Advanced Statistical Methods
2° Year of course - Second semester
Frequency Not mandatory
- 6 CFU
- 48 hours
- English
- Trieste
- Opzionale
- Standard teaching
- Oral Exam
- SSD SECS-S/01
- Knowledge and understanding: students will have to show that they have understood the essential ideas that motivate the use of advanced statistical techniques and the functionalities that limit their use.
- Applied knowledge and understanding: the student will have to show that he knows how to use the techniques learned for the analysis of real data, even using appropriate software tools. Specifically, the student is required to have a very good use of the Stan software and of the 'rstan' library available in R.
- Making judgements: the student must be able to navigate in the context of the analysis of real data, with always priority and vigilant attention to the sampling scheme of the data, to their possible hierarchical/multilevel structure and to their granularity.
- Communication skills: the student will be able to effectively communicate the results of data analysis using appropriate tools (including modern techniques for compiling dynamic documents, such as RMarkdown). In addition, the student is also required to make a 'visualization' effort, suitable for the production of graphical tools that summarize complex trends (above all, for example, the use of R libraries such as 'ggplot2').
- Ability to learn: at the end of the course the student will be able to consult theoretical and applied scientific works that use advanced statistical techniques, critically analyze the application of the models and algorithms explained in class, and illustrate case studies through the use of probabilistic scientific programming.
- Basic knowledge of statistics (equivalent to two courses in a three-year bachelor, or in any case equivalent to having taken and passed the Statistical Methods for Data Science exam).
- Ability to program and use R software.
1. Hierarchical/multilevel statistical models, with use of the Stan software (in this case the R library 'rstan').
a) Definition of multilevel data and general structure.
b) Linear and generalized linear multilevel models with variable slope and intercepts, estimated with Frequentist and Bayesian methods.
c) Extensions of canonical models: models for grouped data; non-nested models; models for repeated measurements.
d) Quick overview about causal inference in a multilevel setting.
2. Semi-parametric/non-parametric regression:
a) Introduction to local regression methods
b) Spline functions
c) Penalized likelihood: classical estimation and Bayesian estimation
d) Splines and hierarchical models.
3. Mixed-membership models, with case-study on text data
a) Understanding multiple membership data structures
b) Definition of a general mixed membership framework and other interpretations (mixture model for grouped data, generative model)
c) Examples in different types of analysis (Text, Social network, Survey, Population genetics, Ecology, Marketing and Clustering analyses)
d) Latent Dirichlet Allocation model and extensions for topic modelling in text data analysis
e) Bayesian and Variational inference
f) Lab with R pkgs (lda, stm, ldatuning, ldavis, rlda)
- Gelman, Andrew, and Jennifer Hill. Data analysis using regression and multilevel/hierarchical models. Cambridge university press, 2006.
- Gelman, Andrew, Jennifer Hill, and Aki Vehtari. Regression and other stories. Cambridge University Press, 2020.
- Wood, Simon N. Generalized additive models: an introduction with R. CRC press, 2017.
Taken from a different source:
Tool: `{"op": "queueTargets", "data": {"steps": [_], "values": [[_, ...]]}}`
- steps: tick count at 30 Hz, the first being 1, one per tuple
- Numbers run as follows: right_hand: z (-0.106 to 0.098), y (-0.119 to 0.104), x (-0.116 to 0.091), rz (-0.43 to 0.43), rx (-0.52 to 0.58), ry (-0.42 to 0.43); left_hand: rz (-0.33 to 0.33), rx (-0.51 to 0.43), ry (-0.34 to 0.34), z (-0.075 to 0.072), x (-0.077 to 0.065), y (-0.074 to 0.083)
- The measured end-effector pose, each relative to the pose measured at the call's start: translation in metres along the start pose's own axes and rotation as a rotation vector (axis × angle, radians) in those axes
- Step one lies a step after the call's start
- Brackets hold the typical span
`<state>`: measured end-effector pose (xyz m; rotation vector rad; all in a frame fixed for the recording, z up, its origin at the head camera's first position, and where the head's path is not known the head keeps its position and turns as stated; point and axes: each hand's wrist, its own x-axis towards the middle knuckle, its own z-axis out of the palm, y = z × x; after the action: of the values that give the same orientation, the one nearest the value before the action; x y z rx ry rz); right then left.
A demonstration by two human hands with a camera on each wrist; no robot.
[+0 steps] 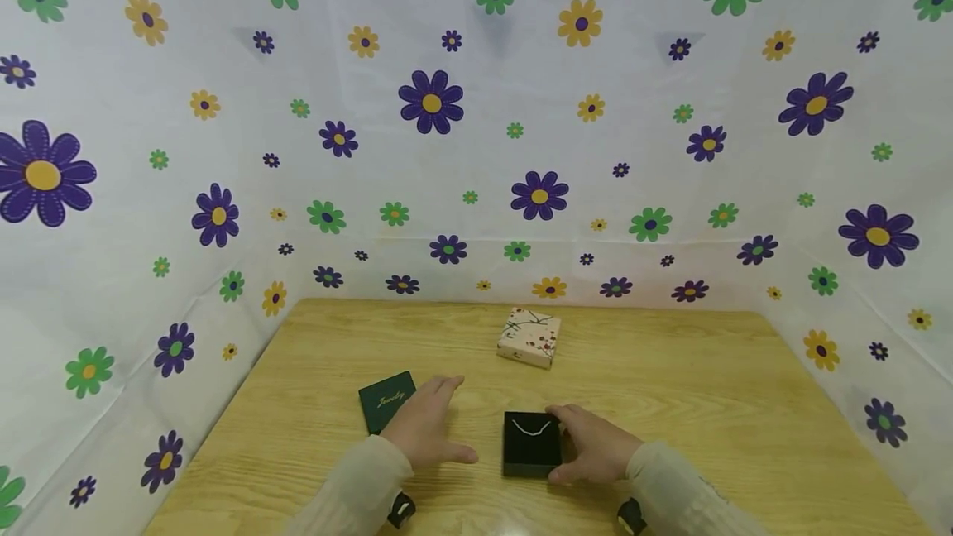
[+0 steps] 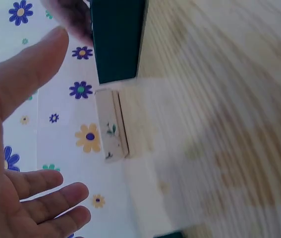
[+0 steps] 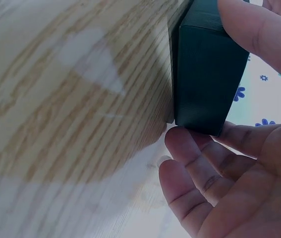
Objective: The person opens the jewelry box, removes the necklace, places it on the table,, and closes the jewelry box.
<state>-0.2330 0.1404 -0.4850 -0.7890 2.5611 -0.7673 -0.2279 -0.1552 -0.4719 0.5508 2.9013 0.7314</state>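
A small dark green jewelry box sits without its lid on the table, a silver chain lying on its black lining. My right hand holds its right side, thumb at the near corner and fingertips at the far one; the right wrist view has the box between thumb and fingers. To the left, my left hand is spread above the table, apart from the box and holding nothing. Partly hidden behind it lies the green lid, lettered "Jewelry" in gold.
Farther back on the wooden table lies a square cream box with a branch-and-blossom print. White cloth with printed flowers hangs at the back and both sides of the table.
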Motion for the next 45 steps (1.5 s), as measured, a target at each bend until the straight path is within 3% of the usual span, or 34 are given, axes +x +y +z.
{"op": "queueTargets", "data": {"steps": [9, 23, 34, 45], "values": [[0.001, 0.0, 0.001, 0.005, -0.002, 0.003, 0.059, -0.024, -0.067, 0.014, 0.011, 0.009], [0.004, 0.003, 0.004, -0.006, 0.007, 0.026, 0.08, -0.032, -0.132, 0.037, 0.027, 0.015], [0.004, 0.004, 0.003, -0.025, 0.004, 0.046, 0.115, -0.059, -0.117, 0.047, 0.03, 0.023], [0.006, 0.007, 0.003, -0.027, 0.004, 0.047, 0.11, -0.091, -0.124, 0.046, 0.03, 0.029]]}}
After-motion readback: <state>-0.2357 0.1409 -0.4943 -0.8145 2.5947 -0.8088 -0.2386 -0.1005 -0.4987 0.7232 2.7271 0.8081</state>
- Ruppert D., Wand M.P., Carroll R.J. Semiparametric regression. Cambridge University Press, 2010
- Blei D.M. et al., Latent dirichlet allocation, J. Mach. Learn. Res. (2003).
- Griffiths T.L. et al., Finding scientific topics, Proc. Natl Acad. Sci. (2004)
- Handbook of Mixed Membership Models and Their Applications, Edited By HYPERLINK "https://www.routledge.com/search?author=Edoardo%20M.%20Airoldi" \o "Search for more titles by Edoardo M. Airoldi" Edoardo M. Airoldi, David Blei, Elena A. Erosheva, Stephen E. Fienberg (2015)
- Classical frontal lectures and guided exercises containing some R libraries mentioned above ('rstan', 'ggplot2').
- Possible group work with common discussion at the end of the exercises.
The course will make use of teaching tools available on the moodle2, MS/Teams and wooclap platforms. In addition, all students are expected to use R software, so they must own or have access to a computer.
Oral exam on the contents of the course with illustration by the student of a project agreed with the teachers. The student will be asked to send the project's presentation two-three days before the exam date. The student will be asked some questions on the theoretical part of the course.
The maximum grade is 30. Exam evaluation criteria:
- clarity and completeness of the exposition of the project;
- degree of understanding of the theoretical and practical aspects of the subject, as emerging from the project and the oral exam;
- clarity, brevity, and precision of the exposition in the oral exam.
This teaching explores topics related to one or more objectives of the 2030 Agenda for Sustainable Development of the United Nations.